--- TASK BRIEF ---
Transcribe all the entries word for word, skipping the pictures.

________________________________________

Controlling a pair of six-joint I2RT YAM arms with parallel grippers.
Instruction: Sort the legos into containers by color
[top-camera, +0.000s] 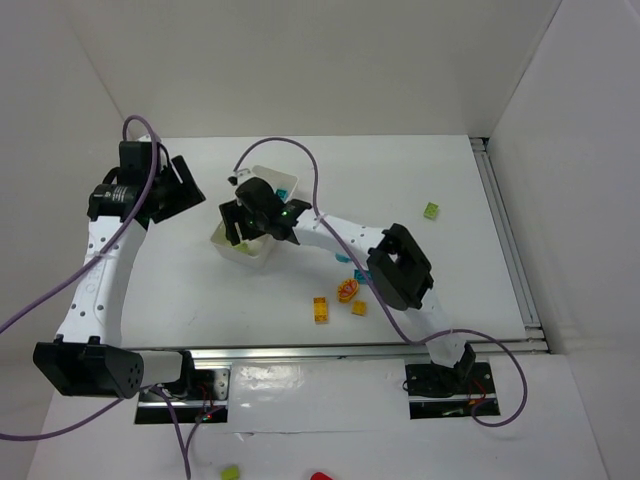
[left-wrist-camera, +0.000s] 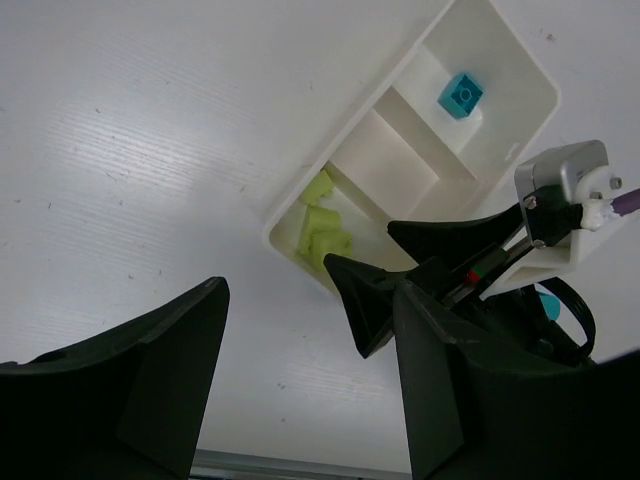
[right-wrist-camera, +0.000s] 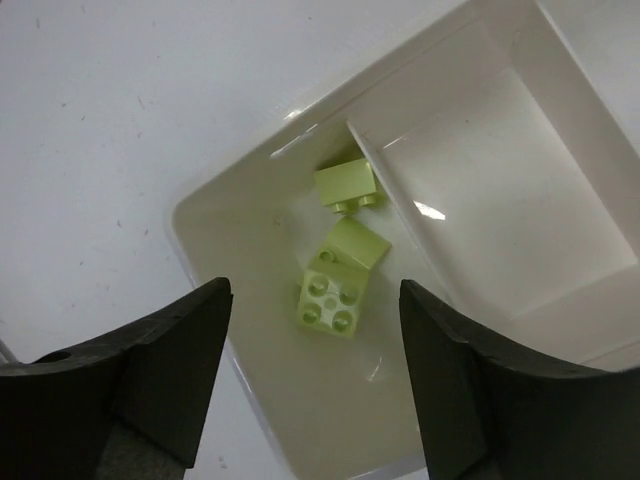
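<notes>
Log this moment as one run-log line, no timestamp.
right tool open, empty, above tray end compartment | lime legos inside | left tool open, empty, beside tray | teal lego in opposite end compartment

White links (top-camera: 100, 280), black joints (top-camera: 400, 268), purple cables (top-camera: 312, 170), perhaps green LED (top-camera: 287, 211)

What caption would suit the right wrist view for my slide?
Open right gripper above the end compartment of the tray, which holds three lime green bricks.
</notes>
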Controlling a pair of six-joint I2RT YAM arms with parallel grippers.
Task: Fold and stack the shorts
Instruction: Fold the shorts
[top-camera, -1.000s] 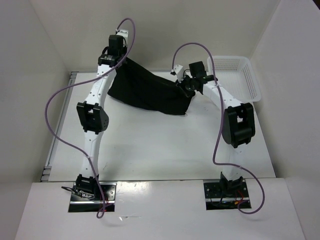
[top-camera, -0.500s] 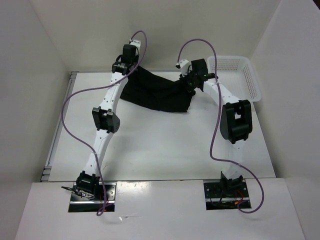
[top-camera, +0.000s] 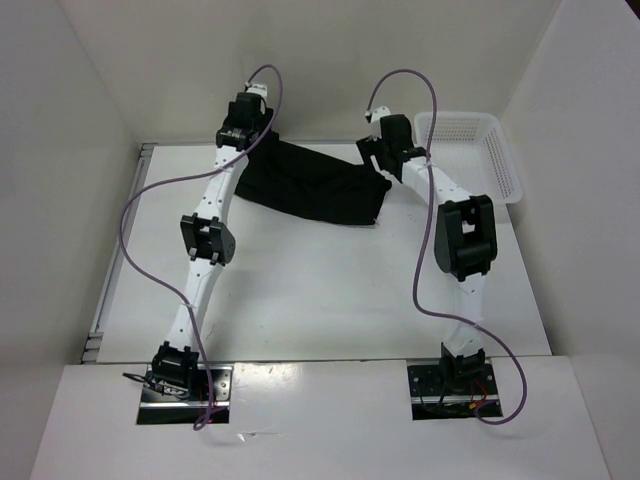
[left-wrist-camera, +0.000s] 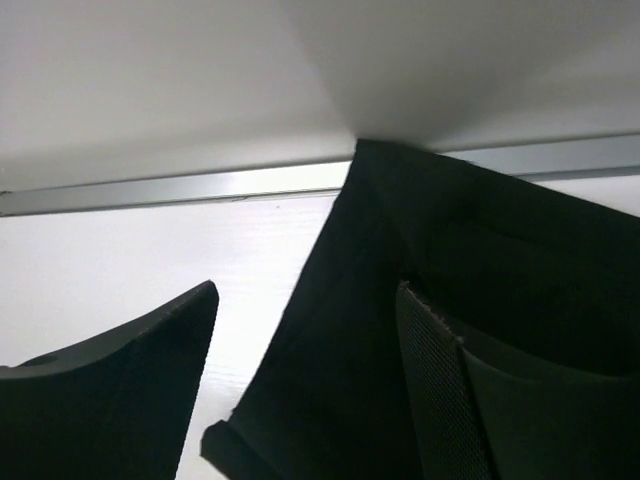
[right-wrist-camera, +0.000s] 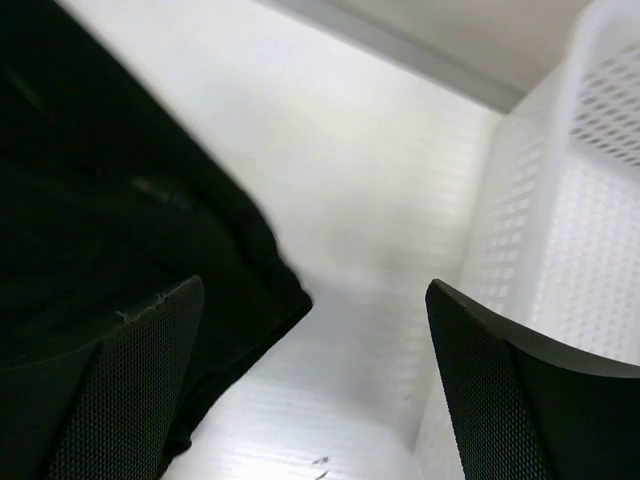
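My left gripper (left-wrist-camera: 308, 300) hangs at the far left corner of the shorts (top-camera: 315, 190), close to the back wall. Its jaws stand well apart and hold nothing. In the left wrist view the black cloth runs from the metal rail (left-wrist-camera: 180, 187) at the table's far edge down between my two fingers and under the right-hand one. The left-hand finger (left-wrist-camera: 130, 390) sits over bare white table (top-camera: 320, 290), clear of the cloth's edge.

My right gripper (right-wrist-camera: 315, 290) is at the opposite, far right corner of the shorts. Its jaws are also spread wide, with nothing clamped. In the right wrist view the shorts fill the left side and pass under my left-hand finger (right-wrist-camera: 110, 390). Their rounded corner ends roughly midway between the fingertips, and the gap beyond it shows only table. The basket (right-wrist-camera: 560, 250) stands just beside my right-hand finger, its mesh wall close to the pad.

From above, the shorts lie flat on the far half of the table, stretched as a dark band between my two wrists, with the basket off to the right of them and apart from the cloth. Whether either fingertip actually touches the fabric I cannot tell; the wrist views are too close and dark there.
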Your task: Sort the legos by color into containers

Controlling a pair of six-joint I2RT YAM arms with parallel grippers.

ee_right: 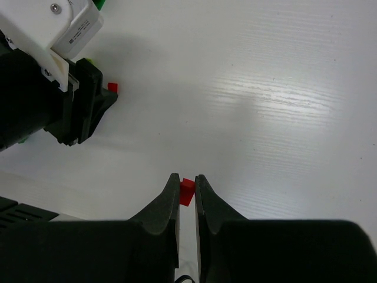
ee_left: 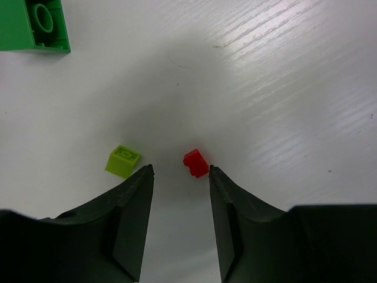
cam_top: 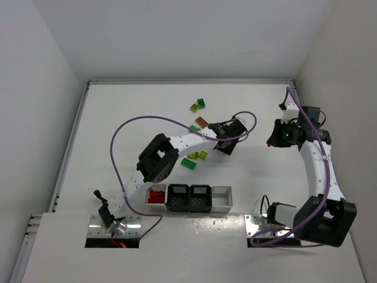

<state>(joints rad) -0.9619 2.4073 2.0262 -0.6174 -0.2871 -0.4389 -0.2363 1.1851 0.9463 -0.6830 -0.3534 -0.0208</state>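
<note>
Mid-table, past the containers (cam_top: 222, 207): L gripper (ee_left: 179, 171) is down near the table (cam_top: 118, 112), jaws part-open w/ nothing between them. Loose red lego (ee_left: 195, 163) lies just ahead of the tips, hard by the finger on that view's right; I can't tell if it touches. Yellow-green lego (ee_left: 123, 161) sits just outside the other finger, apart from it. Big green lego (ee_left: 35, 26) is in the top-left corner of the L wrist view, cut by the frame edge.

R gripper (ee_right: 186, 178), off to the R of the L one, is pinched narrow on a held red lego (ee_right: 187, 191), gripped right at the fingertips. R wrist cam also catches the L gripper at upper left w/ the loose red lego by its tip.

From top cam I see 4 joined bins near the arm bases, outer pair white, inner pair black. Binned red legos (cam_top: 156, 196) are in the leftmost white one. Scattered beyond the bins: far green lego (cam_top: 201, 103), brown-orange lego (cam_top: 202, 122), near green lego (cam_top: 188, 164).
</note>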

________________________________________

--- TASK SOLUTION ---
Controlling a pair of six-joint I2RT YAM arms with parallel grippers.
Instruction: Sort the legos into containers by color
[top-camera, +0.000s] 
[left-wrist-camera, +0.000s] 
[right-wrist-camera, +0.000s] 
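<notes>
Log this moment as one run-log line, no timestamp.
right tool open, empty, above tray end compartment | lime legos inside | left tool open, empty, beside tray | teal lego in opposite end compartment

White links (top-camera: 100, 280), black joints (top-camera: 400, 268), purple cables (top-camera: 312, 170), perhaps green LED (top-camera: 287, 211)

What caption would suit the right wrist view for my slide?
Open right gripper above the end compartment of the tray, which holds three lime green bricks.
</notes>
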Controlling a pair of six-joint I2RT YAM arms with parallel grippers.
Task: Fold and stack the shorts
Instruction: Fold the shorts
[top-camera, -1.000s] 
[top-camera, -0.500s] 
[top-camera, +0.000s] 
[left-wrist-camera, +0.000s] 
[right-wrist-camera, +0.000s] 
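My left gripper (left-wrist-camera: 308, 300) hangs at the far left corner of the shorts (top-camera: 315, 190), close to the back wall. Its jaws stand well apart and hold nothing. In the left wrist view the black cloth runs from the metal rail (left-wrist-camera: 180, 187) at the table's far edge down between my two fingers and under the right-hand one. The left-hand finger (left-wrist-camera: 130, 390) sits over bare white table (top-camera: 320, 290), clear of the cloth's edge.

My right gripper (right-wrist-camera: 315, 290) is at the opposite, far right corner of the shorts. Its jaws are also spread wide, with nothing clamped. In the right wrist view the shorts fill the left side and pass under my left-hand finger (right-wrist-camera: 110, 390). Their rounded corner ends roughly midway between the fingertips, and the gap beyond it shows only table. The basket (right-wrist-camera: 560, 250) stands just beside my right-hand finger, its mesh wall close to the pad.

From above, the shorts lie flat on the far half of the table, stretched as a dark band between my two wrists, with the basket off to the right of them and apart from the cloth. Whether either fingertip actually touches the fabric I cannot tell; the wrist views are too close and dark there.
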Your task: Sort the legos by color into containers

Controlling a pair of six-joint I2RT YAM arms with parallel grippers.

ee_right: 
ee_left: 
cam_top: 

<state>(joints rad) -0.9619 2.4073 2.0262 -0.6174 -0.2871 -0.4389 -0.2363 1.1851 0.9463 -0.6830 -0.3534 -0.0208</state>
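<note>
Mid-table, past the containers (cam_top: 222, 207): L gripper (ee_left: 179, 171) is down near the table (cam_top: 118, 112), jaws part-open w/ nothing between them. Loose red lego (ee_left: 195, 163) lies just ahead of the tips, hard by the finger on that view's right; I can't tell if it touches. Yellow-green lego (ee_left: 123, 161) sits just outside the other finger, apart from it. Big green lego (ee_left: 35, 26) is in the top-left corner of the L wrist view, cut by the frame edge.

R gripper (ee_right: 186, 178), off to the R of the L one, is pinched narrow on a held red lego (ee_right: 187, 191), gripped right at the fingertips. R wrist cam also catches the L gripper at upper left w/ the loose red lego by its tip.

From top cam I see 4 joined bins near the arm bases, outer pair white, inner pair black. Binned red legos (cam_top: 156, 196) are in the leftmost white one. Scattered beyond the bins: far green lego (cam_top: 201, 103), brown-orange lego (cam_top: 202, 122), near green lego (cam_top: 188, 164).
</note>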

Nothing more belongs to this exercise.